炙銘卻毫無所知,他擡眼望着鄧玉娴繼續呵呵霄,嘴裏反反複複的說:“娘親……娘親……”
像是剛學會一樣東西般,炙銘此時隻會說這兩個字,便有些樂此不疲的一直叫着。
鄧玉娴此時一整顆心都化作一灘雪水,毋庸置疑,若是此時有人問她,在她心裏最重要之人是誰,她一定會說是兒子,完全沒有段梓霄什麽事兒。
段梓霄見不遠處的兩母子熱情的互動着,心底有些泛酸,覺得自己多餘了。
餘光一撇,落在還未裹着小被子的芫兒身上,他這才發現,原來多餘的不僅僅是他一人,他……并不孤獨。
認命般的,段梓霄一把将芫兒撈進了懷中,拿着一邊的小被子,照着鄧玉娴方才的動作将芫兒包裹起來。
他邊動作還邊幽怨道:“哎,女兒啊!咱們父女都是可憐人呐,你娘親此時被那小子灌了迷糊湯,已經不認識咱們父女了呢!”
這時,瞪着大眼睛的芳雅,哇的一聲鬧了起來。
“……”
好吧,其實真正多餘的人是她才對。
芳雅鬧起來,不将另外兩個也鬧起來,她是不會善罷甘休的。
任由鄧玉娴怎麽輕聲細語的哄着都沒用。
一番折騰之後,三個小的都哇哇哇的哭起來了。
鄧玉娴哄不來,幹脆也不哄了,沒多久,芳雅便哭過頭了累得睡着了,其他兩個也慢慢的消停了。
段梓霄捏捏額角,苦笑了一聲說:“爲夫算是見識到了,我們赫連家的兒女,就沒有會輸的,你折騰他們,他們更會折騰你!”
“噗……”鄧玉娴突然噗呲一聲笑起來。
她斜睨了段梓霄一眼,壓低了聲音說道:“若是再過十年,相公再将這句話給幾個孩子說,他們一定會說是傳承你的。
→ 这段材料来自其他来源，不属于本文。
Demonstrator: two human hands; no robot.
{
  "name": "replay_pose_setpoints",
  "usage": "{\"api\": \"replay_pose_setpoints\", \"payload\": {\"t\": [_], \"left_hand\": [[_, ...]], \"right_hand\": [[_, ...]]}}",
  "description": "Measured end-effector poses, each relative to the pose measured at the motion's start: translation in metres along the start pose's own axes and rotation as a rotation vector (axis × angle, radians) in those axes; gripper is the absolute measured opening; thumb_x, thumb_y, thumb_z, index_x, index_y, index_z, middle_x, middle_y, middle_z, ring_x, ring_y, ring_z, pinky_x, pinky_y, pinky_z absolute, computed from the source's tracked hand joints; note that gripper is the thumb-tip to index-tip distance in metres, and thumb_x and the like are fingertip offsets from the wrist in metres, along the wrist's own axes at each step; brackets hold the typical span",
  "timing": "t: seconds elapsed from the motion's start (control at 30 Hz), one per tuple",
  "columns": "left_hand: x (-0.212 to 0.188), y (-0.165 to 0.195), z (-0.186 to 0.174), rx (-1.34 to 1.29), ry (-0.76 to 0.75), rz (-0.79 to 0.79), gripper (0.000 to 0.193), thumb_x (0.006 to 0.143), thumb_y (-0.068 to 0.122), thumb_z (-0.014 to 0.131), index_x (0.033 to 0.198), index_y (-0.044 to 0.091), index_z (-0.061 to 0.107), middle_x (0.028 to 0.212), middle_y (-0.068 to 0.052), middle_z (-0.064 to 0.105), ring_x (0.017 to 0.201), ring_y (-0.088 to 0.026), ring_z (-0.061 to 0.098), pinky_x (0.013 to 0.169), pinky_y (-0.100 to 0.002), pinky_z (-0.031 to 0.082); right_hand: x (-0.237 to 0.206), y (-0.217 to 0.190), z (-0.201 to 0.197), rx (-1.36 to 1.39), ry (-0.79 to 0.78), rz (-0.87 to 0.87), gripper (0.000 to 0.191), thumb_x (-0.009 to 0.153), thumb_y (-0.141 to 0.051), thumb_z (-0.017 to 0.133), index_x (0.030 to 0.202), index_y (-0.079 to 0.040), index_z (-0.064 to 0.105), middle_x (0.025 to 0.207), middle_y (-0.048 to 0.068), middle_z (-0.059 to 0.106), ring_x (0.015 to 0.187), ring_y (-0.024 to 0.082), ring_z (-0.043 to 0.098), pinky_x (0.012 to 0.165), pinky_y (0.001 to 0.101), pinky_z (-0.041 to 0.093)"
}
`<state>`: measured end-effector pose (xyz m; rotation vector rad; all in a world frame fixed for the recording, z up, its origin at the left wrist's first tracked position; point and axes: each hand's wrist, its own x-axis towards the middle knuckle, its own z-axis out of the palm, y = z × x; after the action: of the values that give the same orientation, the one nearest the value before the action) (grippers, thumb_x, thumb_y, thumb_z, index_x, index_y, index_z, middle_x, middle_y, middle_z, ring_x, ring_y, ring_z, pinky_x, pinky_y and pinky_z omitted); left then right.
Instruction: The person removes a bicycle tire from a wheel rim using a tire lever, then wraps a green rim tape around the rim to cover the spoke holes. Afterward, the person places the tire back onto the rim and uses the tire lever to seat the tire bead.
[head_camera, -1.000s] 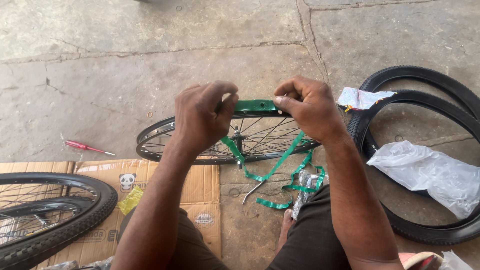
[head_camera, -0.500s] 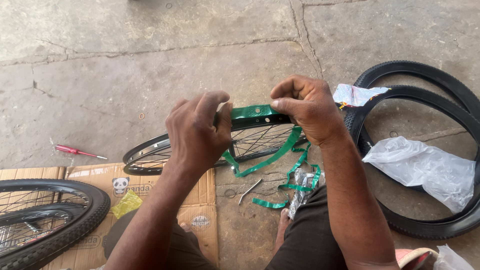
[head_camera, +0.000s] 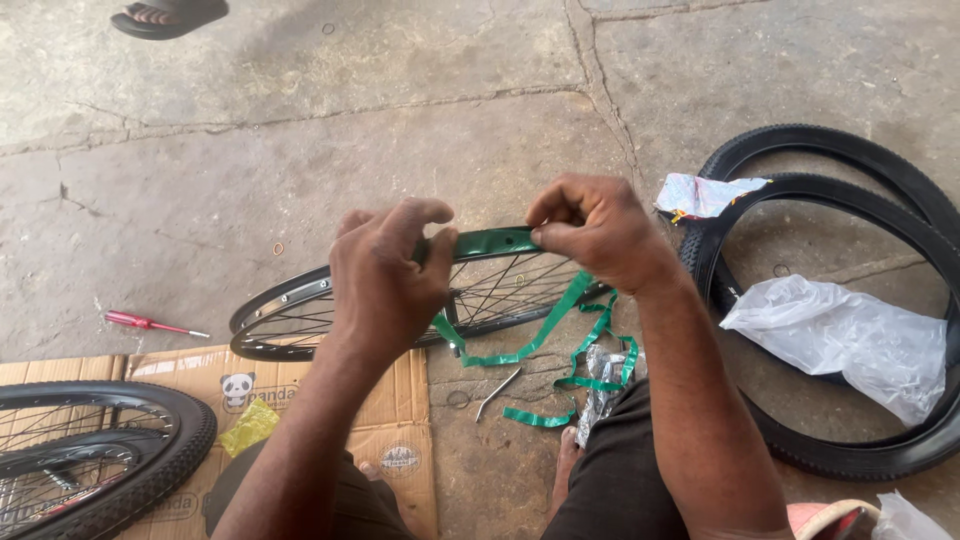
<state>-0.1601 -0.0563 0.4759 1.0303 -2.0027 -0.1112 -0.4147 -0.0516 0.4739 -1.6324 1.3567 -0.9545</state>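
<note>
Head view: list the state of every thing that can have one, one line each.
Left hand: closed on the rim, pressing the green strip.
Right hand: pinching the green strip on the rim.
Green strip: partly seated on the rim, the rest trailing loose.
Bare wheel rim: tilted up, no tyre.
Loose tyres: flat on the floor, unmounted.
Red screwdriver: lying untouched.
Tyred wheel: flat on cardboard.

Place: a bicycle repair spot, worked on the ground.
Floor: cracked concrete (head_camera: 300, 150), stained, serving as workbench.
Wheels: a bare spoked rim (head_camera: 300, 315) at the middle; a tyred wheel (head_camera: 120, 450) at the lower left corner.
Tyres: two loose black ones (head_camera: 850, 200) at the right edge.
Tools: red screwdriver (head_camera: 150, 323) and metal lever (head_camera: 497, 392) on the floor.
Mat: flattened cardboard (head_camera: 390, 400).
</note>
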Motion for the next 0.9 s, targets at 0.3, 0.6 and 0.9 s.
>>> {"api": "replay_pose_setpoints", "payload": {"t": [0.3,0.6,0.9], "left_hand": [[0.015,-0.012,-0.025,-0.229,-0.302,-0.22,0.011,0.092,0.005,0.072,0.103,0.006,0.072,0.06,0.001,0.062,0.045,-0.006,0.048,0.037,-0.024,0.033],[0.02,-0.009,-0.031,-0.243,-0.312,-0.242,0.013,0.092,0.006,0.072,0.105,0.005,0.072,0.058,0.0,0.061,0.044,-0.006,0.048,0.037,-0.024,0.033],[0.015,-0.02,-0.024,-0.248,-0.32,-0.258,0.016,0.091,0.006,0.072,0.107,0.006,0.071,0.06,0.0,0.063,0.044,-0.005,0.049,0.036,-0.024,0.033]], "right_hand": [[-0.006,-0.023,0.009,-0.101,0.036,-0.004,0.01,0.084,-0.006,0.075,0.094,-0.003,0.073,0.071,0.0,0.067,0.06,0.004,0.057,0.053,0.0213,0.046],[-0.008,-0.04,0.019,-0.226,0.148,0.025,0.012,0.082,-0.009,0.077,0.093,-0.006,0.074,0.076,0.0,0.071,0.066,0.005,0.064,0.058,0.0233,0.053],[-0.008,-0.05,0.032,-0.713,0.105,-0.537,0.019,0.09,-0.002,0.072,0.088,-0.019,0.079,0.081,0.0,0.056,0.084,0.017,0.056,0.071,0.0341,0.051]]}}
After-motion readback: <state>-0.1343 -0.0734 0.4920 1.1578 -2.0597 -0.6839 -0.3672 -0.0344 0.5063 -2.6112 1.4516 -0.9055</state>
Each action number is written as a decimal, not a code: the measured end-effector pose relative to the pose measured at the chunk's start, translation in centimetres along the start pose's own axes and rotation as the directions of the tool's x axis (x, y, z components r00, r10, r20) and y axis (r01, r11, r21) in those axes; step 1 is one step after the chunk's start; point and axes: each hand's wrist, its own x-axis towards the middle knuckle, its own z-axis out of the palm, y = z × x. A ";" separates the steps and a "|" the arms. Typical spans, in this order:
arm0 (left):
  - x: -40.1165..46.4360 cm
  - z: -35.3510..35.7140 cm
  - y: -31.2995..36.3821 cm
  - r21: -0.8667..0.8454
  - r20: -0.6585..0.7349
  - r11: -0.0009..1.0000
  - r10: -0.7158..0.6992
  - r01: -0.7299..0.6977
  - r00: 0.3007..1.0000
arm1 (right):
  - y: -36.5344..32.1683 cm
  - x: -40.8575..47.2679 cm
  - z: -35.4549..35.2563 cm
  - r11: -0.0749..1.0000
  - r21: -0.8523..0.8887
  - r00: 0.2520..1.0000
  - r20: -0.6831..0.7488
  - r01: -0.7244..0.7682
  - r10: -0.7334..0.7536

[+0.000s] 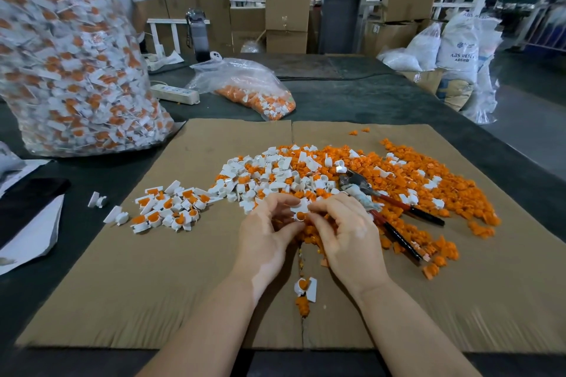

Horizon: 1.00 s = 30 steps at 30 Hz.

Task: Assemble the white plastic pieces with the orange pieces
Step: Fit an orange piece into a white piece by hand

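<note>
My left hand [266, 234] and my right hand [344, 231] meet over the cardboard sheet [153, 285] and together pinch one white plastic piece [299, 209] with an orange piece [300, 216] seated in its ring. Behind them spreads a heap of loose white pieces [269, 176] and, to the right, a wide heap of orange pieces [428, 187]. A cluster of joined white-and-orange pieces [170, 206] lies to the left. One joined piece [306, 286] sits near my wrists above a small orange piece [302, 307].
Red-handled pliers [382, 205] lie on the orange heap right of my hands. A big clear bag of joined pieces [70, 64] stands at the left, with a person behind it. A smaller bag [254, 92] and a power strip [174, 93] lie farther back.
</note>
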 end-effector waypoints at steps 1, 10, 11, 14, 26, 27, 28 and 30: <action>0.0 0.1 0.1 -0.006 -0.002 1.000 -0.005 0.005 1.000 | 0.0 0.0 0.0 1.000 -0.004 1.000 0.004 0.006 -0.006; 0.9 -3.0 -0.9 0.264 -0.238 0.957 -0.057 0.122 0.969 | 0.2 0.0 0.0 1.000 -0.015 1.000 -0.016 0.007 -0.008; 1.2 -3.9 -1.2 0.320 -0.281 0.934 -0.063 0.156 0.958 | 0.2 0.1 0.1 1.000 -0.017 1.000 -0.020 0.011 -0.011; 1.9 -6.4 -2.1 0.513 -0.400 0.818 -0.041 0.261 0.916 | 0.1 0.1 0.2 0.999 -0.023 1.000 -0.021 0.022 -0.023; 1.6 -5.8 -1.4 0.586 -0.188 0.810 0.143 -0.006 0.972 | 0.1 0.1 0.1 0.999 -0.030 1.000 -0.011 0.028 -0.028; 1.4 -5.4 -1.1 0.555 -0.104 0.829 0.150 -0.068 0.983 | 0.1 0.0 0.1 0.999 -0.032 1.000 -0.009 0.029 -0.029; 1.2 -5.0 -0.8 0.544 -0.016 0.831 0.150 -0.117 0.989 | 0.1 0.0 0.1 0.999 -0.035 1.000 -0.008 0.030 -0.030; 1.0 -4.2 -0.6 0.549 0.132 0.816 0.127 -0.179 0.983 | 0.1 0.1 0.1 0.999 -0.036 0.999 -0.006 0.033 -0.033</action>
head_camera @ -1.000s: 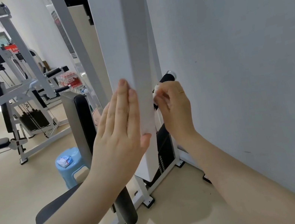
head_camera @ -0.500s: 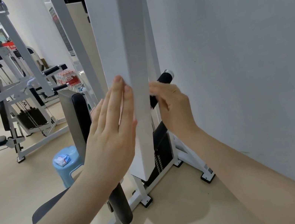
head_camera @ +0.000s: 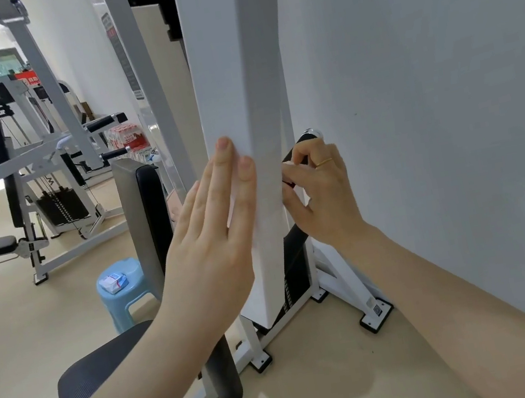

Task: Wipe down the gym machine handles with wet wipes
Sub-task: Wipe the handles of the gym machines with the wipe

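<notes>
A black machine handle [head_camera: 304, 143] with a chrome end cap pokes out behind the wide white column [head_camera: 237, 98] of the machine, close to the wall. My right hand [head_camera: 322, 189] curls its fingers around that handle; a wipe was in it a second ago but is hidden now. My left hand [head_camera: 211, 235] lies flat with straight fingers against the front face of the white column. A pack of wet wipes [head_camera: 113, 282] lies on a blue stool [head_camera: 125, 298] to the left.
A grey wall [head_camera: 429, 101] runs close on the right. The machine's black back pad [head_camera: 149, 217] and grey seat [head_camera: 102, 368] stand on the left, with its floor frame [head_camera: 370, 312] below. Another white gym machine [head_camera: 23, 169] stands at the far left.
My right hand has slid a little along the black handle, and its fingers now cover the white wipe seen earlier. My left hand stays flat on the column. The view shifted slightly.
</notes>
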The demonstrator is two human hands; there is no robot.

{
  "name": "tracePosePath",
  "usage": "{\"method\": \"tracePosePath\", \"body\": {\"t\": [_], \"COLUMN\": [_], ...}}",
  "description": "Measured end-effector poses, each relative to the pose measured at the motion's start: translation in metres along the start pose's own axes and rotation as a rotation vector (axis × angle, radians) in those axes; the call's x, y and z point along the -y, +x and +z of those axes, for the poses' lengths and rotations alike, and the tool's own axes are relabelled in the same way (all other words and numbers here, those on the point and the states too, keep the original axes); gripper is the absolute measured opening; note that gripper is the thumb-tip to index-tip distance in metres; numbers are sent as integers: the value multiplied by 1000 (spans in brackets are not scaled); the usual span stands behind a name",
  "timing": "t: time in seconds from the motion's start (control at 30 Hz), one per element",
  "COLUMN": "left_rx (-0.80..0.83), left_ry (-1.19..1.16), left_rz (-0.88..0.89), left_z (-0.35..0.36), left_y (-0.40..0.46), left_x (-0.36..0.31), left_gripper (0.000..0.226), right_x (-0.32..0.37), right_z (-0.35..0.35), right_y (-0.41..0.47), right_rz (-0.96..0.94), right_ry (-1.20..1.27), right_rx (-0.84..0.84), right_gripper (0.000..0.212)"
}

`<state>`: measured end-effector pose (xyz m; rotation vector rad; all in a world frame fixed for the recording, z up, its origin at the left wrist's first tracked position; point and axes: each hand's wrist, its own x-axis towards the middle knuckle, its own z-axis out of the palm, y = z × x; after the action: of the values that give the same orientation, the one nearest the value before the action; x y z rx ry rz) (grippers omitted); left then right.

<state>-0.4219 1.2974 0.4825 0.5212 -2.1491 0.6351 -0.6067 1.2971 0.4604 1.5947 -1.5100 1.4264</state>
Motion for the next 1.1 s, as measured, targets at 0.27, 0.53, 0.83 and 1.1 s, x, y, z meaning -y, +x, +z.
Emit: {"method": "tracePosePath", "body": {"t": [0.27, 0.53, 0.83, 1.1], "left_rx": [-2, -11, -17, -29], "left_ry": [-14, -13, -1, 1], "left_rz": [-4, -2, -9, -5], "left_z": [-1, 1, 0, 0], "left_y": [2, 2, 2, 2], "left_x": [-1, 1, -2, -7], "left_gripper": [71, 72, 73, 64], "right_x": [-23, -27, 22, 18], "right_z": [-9, -9, 0, -8], "right_y": [20, 26, -14, -3], "right_rz": [342, 465, 1212, 1371], "right_ry": [71, 81, 883, 1594], "right_rx": [-71, -95, -56, -113], "right_gripper": [19, 19, 25, 13]}}
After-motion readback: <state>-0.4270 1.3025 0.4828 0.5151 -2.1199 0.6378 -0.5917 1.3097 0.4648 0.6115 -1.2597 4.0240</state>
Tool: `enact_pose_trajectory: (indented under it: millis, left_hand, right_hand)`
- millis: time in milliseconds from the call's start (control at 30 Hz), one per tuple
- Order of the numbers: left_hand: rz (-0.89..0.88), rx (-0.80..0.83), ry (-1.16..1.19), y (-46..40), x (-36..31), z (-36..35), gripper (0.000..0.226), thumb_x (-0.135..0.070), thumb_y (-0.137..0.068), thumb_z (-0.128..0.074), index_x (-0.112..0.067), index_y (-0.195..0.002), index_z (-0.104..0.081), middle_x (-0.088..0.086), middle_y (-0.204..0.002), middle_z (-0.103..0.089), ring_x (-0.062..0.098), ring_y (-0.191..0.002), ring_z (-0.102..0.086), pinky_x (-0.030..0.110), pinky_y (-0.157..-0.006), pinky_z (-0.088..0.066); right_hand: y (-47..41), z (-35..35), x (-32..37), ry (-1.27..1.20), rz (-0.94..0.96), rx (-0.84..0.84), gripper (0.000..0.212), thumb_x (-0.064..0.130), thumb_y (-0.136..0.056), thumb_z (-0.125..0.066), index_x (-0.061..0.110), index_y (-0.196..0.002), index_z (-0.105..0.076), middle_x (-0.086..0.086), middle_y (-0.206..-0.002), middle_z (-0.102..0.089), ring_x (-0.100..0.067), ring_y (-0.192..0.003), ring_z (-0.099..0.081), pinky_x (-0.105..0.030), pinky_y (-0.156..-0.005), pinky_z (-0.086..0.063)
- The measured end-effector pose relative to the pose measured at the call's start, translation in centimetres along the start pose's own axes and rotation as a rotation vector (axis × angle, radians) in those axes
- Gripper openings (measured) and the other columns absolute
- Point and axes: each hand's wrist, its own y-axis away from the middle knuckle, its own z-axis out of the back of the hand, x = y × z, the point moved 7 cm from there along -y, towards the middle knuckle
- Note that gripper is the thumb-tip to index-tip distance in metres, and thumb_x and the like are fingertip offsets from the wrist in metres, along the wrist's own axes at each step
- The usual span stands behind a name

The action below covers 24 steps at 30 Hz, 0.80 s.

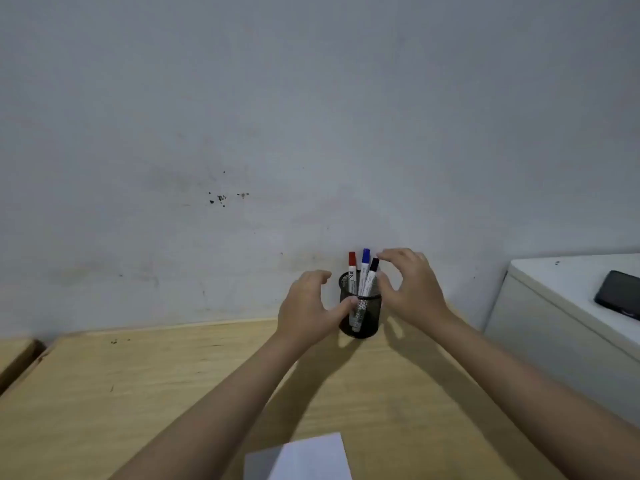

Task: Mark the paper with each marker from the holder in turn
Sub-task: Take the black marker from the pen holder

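A black mesh holder [366, 322] stands at the back of the wooden table [145, 393], against the wall. Three white markers stand in it: one with a red cap [352, 259], one with a blue cap [365, 256] and one with a black cap [374, 265]. My left hand [306, 308] is at the holder's left side, thumb touching the mesh, fingers curved. My right hand [410, 289] hovers open at the holder's right, its fingers spread beside the black-capped marker. A white sheet of paper [311, 457] lies at the near edge of the table.
A white cabinet [554, 327] stands to the right of the table, with a dark phone [618, 294] on top. The grey wall rises directly behind the holder. Another wooden surface [15, 355] adjoins at the far left.
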Motion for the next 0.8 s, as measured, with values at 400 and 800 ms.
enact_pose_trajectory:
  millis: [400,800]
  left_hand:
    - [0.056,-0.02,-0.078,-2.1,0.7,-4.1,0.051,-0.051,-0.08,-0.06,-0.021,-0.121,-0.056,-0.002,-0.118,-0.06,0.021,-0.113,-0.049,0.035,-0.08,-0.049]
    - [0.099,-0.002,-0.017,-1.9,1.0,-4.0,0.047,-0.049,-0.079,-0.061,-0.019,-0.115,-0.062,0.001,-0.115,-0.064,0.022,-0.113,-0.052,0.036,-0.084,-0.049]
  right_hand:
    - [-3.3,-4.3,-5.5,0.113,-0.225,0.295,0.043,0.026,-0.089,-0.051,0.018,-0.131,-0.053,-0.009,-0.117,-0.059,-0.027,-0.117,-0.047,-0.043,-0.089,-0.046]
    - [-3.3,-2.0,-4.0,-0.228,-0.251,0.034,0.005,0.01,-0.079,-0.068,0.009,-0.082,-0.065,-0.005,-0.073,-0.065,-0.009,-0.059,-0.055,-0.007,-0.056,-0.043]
”
“……”
默了一瞬,段梓霄側頭認真的望着鄧玉娴,出聲道:“那……十年之後,爲夫便再将此事與孩子們說一次,屆時還望娘子替爲夫做個見證。”
“好說,好說。”鄧玉娴笑。
這段時日,王沖一直守在沐靜璇的身邊,對沐靜璇有求必應,極盡呵護,簡直将沐靜璇那是寵得無法無天了。
沐靜璇也仗着自己懷有王沖骨肉,奴役起王沖來,那是絲毫不手軟的。
偏生,王沖還樂此不疲,歡喜得緊。
新年很快就過去了,段梓霄和王沖又得走了,鄧玉娴雖舍不得,卻也隻是說了幾句讓段梓霄注意身體,小心保重的話就放段梓霄走了。
反而是王沖,他怕沐靜璇會纏着他,不許他走,就在半夜沐靜璇熟睡時翻窗逃走了。
春風吹拂,又過了小半月,果真如同畫兒所言那般,積雪融化,新枝冒芽兒,俨然是早春的模樣了。
盼了許久的春天,就這般悄無聲息的翩然而至,鄧玉娴還真是有些不适應。
自從蘇洛雲第一次給她送信來之後,她送了一份恭喜的信件去之後,蘇洛雲便時常給她寫信,信中所言皆是一些發生在蘇洛雲身邊的平凡小事。